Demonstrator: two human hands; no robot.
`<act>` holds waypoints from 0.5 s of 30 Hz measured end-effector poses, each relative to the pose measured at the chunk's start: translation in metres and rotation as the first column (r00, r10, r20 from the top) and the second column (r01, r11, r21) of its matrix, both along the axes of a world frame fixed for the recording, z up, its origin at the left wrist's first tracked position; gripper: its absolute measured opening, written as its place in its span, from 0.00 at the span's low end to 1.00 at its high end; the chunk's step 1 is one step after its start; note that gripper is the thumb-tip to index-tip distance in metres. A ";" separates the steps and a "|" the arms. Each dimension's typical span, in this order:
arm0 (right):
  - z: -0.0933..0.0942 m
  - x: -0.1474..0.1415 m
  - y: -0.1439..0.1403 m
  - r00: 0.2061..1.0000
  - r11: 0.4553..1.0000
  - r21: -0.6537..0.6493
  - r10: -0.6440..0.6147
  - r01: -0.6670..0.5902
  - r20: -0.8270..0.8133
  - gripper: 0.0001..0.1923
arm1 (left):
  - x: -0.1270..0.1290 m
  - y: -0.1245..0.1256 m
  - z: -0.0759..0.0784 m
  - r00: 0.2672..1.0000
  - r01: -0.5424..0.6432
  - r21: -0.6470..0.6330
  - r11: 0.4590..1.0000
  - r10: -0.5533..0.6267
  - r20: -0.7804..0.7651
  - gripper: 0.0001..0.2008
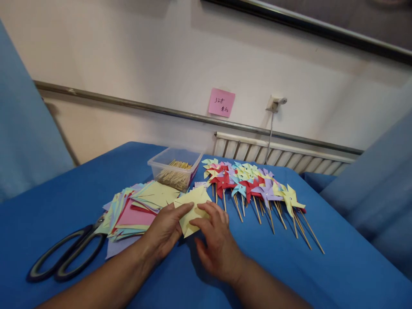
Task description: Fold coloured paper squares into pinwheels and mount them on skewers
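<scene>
A square of pale yellow paper (pixel 197 201) with slits near its corners is held above the table. My left hand (pixel 167 227) grips its left edge, thumb on top and fingers beneath. Over its right side my right hand (pixel 217 240) lies with fingers apart and bent, the fingertips at the paper's face; the hand is not closed round it. Just left of my hands rests a stack of coloured paper squares (pixel 138 218), with slit yellow sheets (pixel 156 194) on top. Several finished paper pinwheels (pixel 267 193) on wooden sticks lie to the right.
Scissors (pixel 69 253) with dark handles lie at the left, their blades partly under the paper stack. Behind it stands a clear plastic box (pixel 154 165) of short sticks (pixel 175 174). A blue cloth (pixel 283 274) covers the table; a radiator (pixel 244 150) and wall stand beyond.
</scene>
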State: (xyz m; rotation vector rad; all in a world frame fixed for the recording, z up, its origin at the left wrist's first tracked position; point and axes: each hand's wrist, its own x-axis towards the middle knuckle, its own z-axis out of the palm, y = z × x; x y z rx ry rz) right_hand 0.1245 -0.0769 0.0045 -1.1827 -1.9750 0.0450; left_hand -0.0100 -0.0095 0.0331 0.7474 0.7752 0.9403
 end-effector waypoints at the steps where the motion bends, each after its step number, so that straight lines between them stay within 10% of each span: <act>1: -0.001 -0.001 0.000 1.000 1.000 0.006 -0.008 0.008 0.011 0.24 | 0.000 0.000 -0.001 1.000 0.001 -0.001 1.000 -0.001 0.003 0.19; 15: -0.013 0.007 0.015 0.930 0.994 -0.028 -0.107 0.104 -0.351 0.04 | 0.003 -0.005 0.000 0.998 0.051 0.056 0.997 -0.049 -0.028 0.25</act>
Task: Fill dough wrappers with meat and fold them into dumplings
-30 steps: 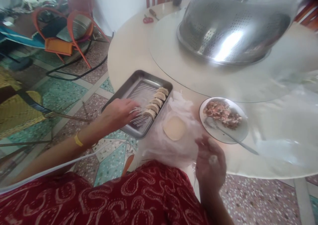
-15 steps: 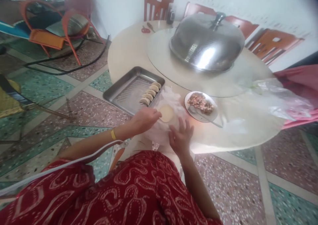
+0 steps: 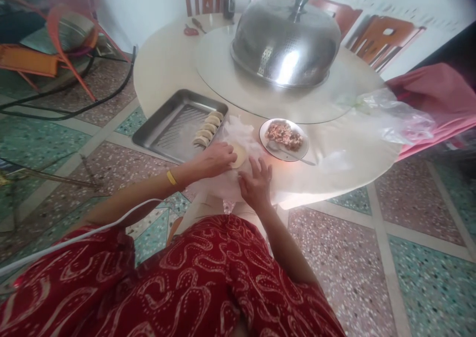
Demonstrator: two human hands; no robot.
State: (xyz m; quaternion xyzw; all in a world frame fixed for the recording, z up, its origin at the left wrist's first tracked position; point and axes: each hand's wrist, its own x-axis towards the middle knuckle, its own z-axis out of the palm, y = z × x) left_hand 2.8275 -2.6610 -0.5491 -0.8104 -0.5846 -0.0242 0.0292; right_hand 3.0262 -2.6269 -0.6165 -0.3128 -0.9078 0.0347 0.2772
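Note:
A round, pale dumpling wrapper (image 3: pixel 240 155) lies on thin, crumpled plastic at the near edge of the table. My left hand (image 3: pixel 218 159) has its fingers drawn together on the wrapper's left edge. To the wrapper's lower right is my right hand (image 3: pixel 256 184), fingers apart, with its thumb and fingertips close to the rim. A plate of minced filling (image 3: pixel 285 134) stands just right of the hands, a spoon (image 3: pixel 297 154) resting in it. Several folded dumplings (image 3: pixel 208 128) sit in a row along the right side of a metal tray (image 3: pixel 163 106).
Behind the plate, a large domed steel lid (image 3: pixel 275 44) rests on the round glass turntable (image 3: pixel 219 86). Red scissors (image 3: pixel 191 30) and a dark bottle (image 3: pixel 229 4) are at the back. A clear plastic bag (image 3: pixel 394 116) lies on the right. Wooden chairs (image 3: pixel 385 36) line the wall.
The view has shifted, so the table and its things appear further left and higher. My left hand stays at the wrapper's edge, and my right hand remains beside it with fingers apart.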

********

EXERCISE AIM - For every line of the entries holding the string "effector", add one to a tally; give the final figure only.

COMPLETED EXERCISE - 2